Visual autoregressive models achieve remarkable generation quality through next-scale predictions across multi-scale token pyramids. However, the conventional method uses uniform scale downsampling to build these pyramids, leading to aliasing artifacts that compromise fine details and introduce unwanted jaggies and moiré patterns. To tackle this issue, we present \textbf{FVAR}, which reframes the paradigm from \emph{next-scale prediction} to \emph{next-focus prediction}, mimicking the natural process of camera focusing from blur to clarity. Our approach introduces three key innovations: \textbf{1) Next-Focus Prediction Paradigm} that transforms multi-scale autoregression by progressively reducing blur rather than simply downsampling; \textbf{2) Progressive Refocusing Pyramid Construction} that uses physics-consistent defocus kernels to build clean, alias-free multi-scale representations; and \textbf{3) High-Frequency Residual Learning} that employs a specialized residual teacher network to effectively incorporate alias information during training while maintaining deployment simplicity.
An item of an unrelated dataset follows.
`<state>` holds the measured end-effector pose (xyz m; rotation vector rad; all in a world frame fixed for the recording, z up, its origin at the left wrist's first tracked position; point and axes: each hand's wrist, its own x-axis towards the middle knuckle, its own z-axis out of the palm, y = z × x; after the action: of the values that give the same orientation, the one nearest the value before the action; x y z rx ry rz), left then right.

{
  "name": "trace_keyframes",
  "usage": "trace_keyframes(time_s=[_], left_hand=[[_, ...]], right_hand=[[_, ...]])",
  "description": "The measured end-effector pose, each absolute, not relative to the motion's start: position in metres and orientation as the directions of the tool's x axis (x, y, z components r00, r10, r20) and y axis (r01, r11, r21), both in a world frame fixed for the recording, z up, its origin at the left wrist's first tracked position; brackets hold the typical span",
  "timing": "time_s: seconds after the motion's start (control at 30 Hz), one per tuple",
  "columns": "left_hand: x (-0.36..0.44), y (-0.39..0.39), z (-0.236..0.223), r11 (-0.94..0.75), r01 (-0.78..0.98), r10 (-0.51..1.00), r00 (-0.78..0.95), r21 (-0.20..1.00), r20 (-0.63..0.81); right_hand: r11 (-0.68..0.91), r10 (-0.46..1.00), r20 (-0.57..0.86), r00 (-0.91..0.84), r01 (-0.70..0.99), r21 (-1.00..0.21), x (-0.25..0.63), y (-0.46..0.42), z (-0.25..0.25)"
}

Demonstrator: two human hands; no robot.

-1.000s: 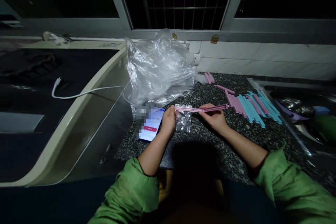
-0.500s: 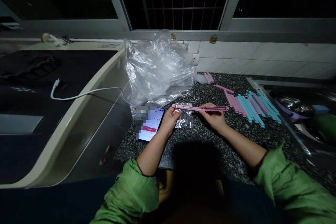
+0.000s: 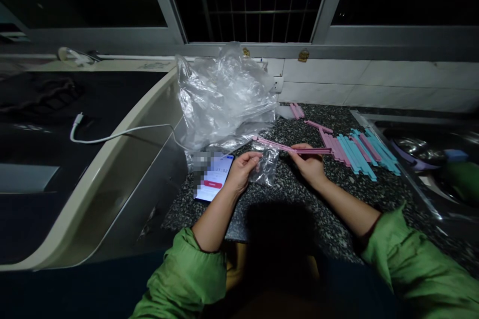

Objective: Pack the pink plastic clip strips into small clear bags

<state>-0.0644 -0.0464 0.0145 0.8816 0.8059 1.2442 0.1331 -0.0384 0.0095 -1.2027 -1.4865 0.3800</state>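
My right hand [image 3: 310,165] pinches a long, thin pink plastic clip [image 3: 312,151], a hinged bag-sealing strip by its look. One narrow arm of it points left and up, above my left hand; the other part extends right past my fingers. My left hand [image 3: 242,172] has thumb and fingertips pressed together at the edge of a small clear plastic bag [image 3: 267,167]. That bag lies between my hands, below the clip's left arm. Fingertips of my left hand are apart from the clip. Pink strips [image 3: 335,147] and blue strips [image 3: 355,155] lie in rows to the right.
A lit phone [image 3: 214,179] lies left of my left hand. Behind it a large crumpled clear bag [image 3: 228,94] covers the counter's back left. A white cable [image 3: 123,132] crosses the pale-rimmed appliance [image 3: 142,94]. At right, a sink [image 3: 381,124] holds a metal bowl [image 3: 413,148].
My left hand has let go of the pink clip's left end and closed at the small bag's edge. The clip's left end has risen; my right hand has shifted slightly right.
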Motion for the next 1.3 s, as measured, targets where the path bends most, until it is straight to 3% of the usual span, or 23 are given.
trace_keyframes(time_s=[0.3, 0.6, 0.77, 1.3], left_hand=[[-0.063, -0.045, 0.012, 0.079, -0.447, 0.987, 0.159, 0.891, -0.008], [-0.059, -0.044, 0.012, 0.192, -0.361, 0.981, 0.105, 0.912, -0.165], [-0.058, -0.042, 0.011, 0.179, -0.34, 0.984, 0.076, 0.923, -0.162], [-0.059, -0.042, 0.012, 0.237, -0.438, 0.971, 0.078, 0.867, -0.226]], right_hand=[[0.483, 0.817, 0.576, 0.028, 0.512, -0.711, 0.124, -0.048, 0.012], [0.532, 0.802, 0.596, -0.035, 0.495, -0.687, 0.12, -0.053, 0.012], [0.55, 0.791, 0.609, -0.055, 0.502, -0.668, 0.119, -0.052, 0.011], [0.532, 0.814, 0.576, -0.077, 0.499, -0.685, 0.118, -0.052, 0.01]])
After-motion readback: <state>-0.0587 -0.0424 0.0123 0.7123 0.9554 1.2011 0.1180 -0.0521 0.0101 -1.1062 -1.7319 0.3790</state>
Specifically, we construct optical low-pass views using defocus point spread function (PSF) kernels with decreasing radius, creating smooth blur-to-clarity transitions that eliminate aliasing at its source. To further enhance detail generation, we introduce a High-Frequency Residual Teacher that learns from both clean structure and alias residuals, distilling this knowledge to a vanilla VAR deployment network for seamless inference. Extensive experiments on ImageNet demonstrate that FVAR substantially reduces aliasing artifacts, improves fine detail preservation, and enhances text readability, achieving superior performance with perfect compatibility to existing VAR frameworks.

Paper Structure

This paper contains 27 sections, 11 equations, 4 figures, 4 tables.

Figures (4)

  • Figure 1: FVAR achieves superior image generation quality. Our method generates images with significantly reduced aliasing artifacts (jaggies, moiré patterns) while preserving fine details and text readability compared to standard VAR. The progressive refocusing paradigm enables clean multi-scale representations that lead to sharper, more realistic results. Results shown here are from models trained on additional large-scale datasets (see supplementary material for details).
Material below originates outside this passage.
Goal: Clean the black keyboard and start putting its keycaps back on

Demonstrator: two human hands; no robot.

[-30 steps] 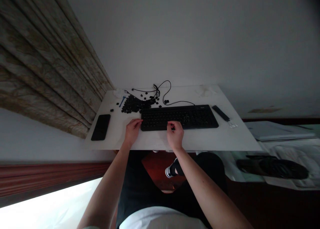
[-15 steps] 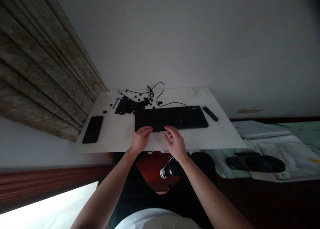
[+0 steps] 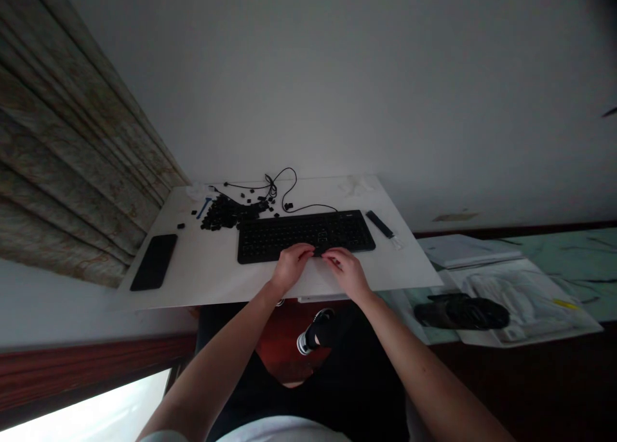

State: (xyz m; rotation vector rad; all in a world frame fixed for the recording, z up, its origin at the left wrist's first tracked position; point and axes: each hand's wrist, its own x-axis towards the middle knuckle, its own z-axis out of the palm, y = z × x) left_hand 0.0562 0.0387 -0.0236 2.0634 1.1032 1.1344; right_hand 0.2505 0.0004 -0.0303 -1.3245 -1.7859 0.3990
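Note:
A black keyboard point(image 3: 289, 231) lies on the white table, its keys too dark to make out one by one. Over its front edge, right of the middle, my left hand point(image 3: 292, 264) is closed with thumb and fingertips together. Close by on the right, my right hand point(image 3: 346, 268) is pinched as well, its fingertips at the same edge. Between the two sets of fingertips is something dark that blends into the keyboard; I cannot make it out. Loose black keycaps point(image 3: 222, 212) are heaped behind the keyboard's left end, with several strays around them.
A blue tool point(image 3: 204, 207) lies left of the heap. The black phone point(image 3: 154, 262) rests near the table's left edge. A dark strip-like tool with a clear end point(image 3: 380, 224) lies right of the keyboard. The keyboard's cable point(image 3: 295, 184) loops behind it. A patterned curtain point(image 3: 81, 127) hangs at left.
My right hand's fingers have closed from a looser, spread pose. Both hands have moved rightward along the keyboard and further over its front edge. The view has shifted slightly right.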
  • Figure 2: Progressive Refocusing vs. Uniform Downsampling. Our method shifts the paradigm from "next-scale prediction" to "next-focus prediction." (Left) Standard VAR uses uniform downsampling, introducing aliasing artifacts from coarse to fine scales. (Right) Our proposed FVAR employs progressive refocusing with decreasing PSF radius, mimicking camera focusing from blur to clarity. This physics-consistent approach eliminates aliasing at the source while preserving fine details through dual-path tokenization.
  • Figure 3: High-Frequency Residual Teacher Training Architecture. Our approach employs dual networks during training: the High-Frequency Residual Teacher (top) processes both structure tokens $r_k$ and alias tokens $a_k$ through Alias-Gate Cross-Attention, while the Deployment Network (bottom) only uses structure tokens to maintain vanilla VAR compatibility. Residual knowledge transfer enables the deployment network to benefit from high-frequency information during training while ensuring zero inference overhead.
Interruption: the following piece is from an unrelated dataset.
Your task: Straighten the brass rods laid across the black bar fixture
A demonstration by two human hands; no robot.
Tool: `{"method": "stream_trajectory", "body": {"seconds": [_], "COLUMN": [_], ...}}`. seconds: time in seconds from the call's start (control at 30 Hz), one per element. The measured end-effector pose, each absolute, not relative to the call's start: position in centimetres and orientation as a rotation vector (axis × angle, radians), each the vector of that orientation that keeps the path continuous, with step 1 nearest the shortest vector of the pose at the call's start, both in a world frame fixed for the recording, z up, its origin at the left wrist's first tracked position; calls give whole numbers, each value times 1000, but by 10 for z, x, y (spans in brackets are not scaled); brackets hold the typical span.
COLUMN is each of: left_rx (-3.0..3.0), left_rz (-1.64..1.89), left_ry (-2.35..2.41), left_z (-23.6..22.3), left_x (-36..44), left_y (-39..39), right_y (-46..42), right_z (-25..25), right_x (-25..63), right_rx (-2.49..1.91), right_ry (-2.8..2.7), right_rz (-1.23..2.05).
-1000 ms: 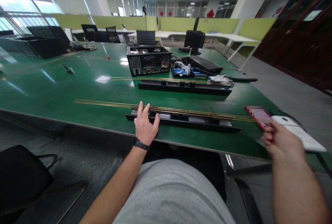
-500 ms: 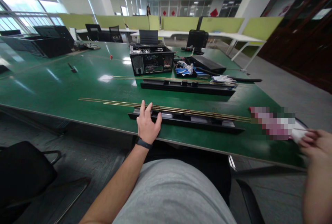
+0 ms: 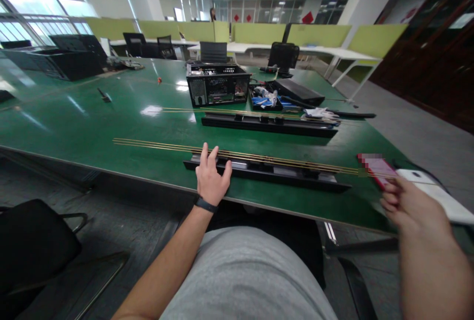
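Note:
Several thin brass-coloured rods [image 3: 159, 145] lie lengthwise along a long black rail [image 3: 281, 176] near the table's front edge. Resting across the rods and the rail's left part is my left hand [image 3: 213, 177], open, with its fingers spread. Off to the right, my right hand [image 3: 411, 204] is closed in a pinch on one thin rod [image 3: 377, 176], whose end sticks out behind the fingers. A phone with a red edge [image 3: 383, 168] lies just beyond that hand, partly pixelated. Beside it, a white flat object [image 3: 440, 194] is partly hidden by my hand and forearm.
A second black rail [image 3: 266, 125] with brass rods lies farther back. Behind it stand an opened computer case [image 3: 218, 85], a tray with blue-white gloves [image 3: 264, 98] and a black panel [image 3: 296, 91]. More dark cases [image 3: 70, 60] stand at the far left of the green table [image 3: 92, 122].
My right hand has moved left from the table's right end, and a rod has slid left along the rail. The left hand stays in place.

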State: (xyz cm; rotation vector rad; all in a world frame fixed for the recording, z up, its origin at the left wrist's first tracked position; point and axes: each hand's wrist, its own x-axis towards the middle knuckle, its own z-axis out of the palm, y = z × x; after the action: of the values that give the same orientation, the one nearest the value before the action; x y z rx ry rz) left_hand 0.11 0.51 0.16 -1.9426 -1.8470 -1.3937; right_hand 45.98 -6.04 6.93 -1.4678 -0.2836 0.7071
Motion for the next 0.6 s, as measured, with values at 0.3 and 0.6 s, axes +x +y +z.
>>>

  • Figure 4: Visual quality comparison between VAR and FVAR. To compare the quality of spatial hierarchy and high-frequency details, these are visualization results at 1024$\times$1024 resolution. The first row shows image generation, and the second row shows inpainting and outpainting (solid red boxes indicate input regions). In each group, VAR is on the left and FVAR is on the right. Dashed red boxes highlight key regions of interest.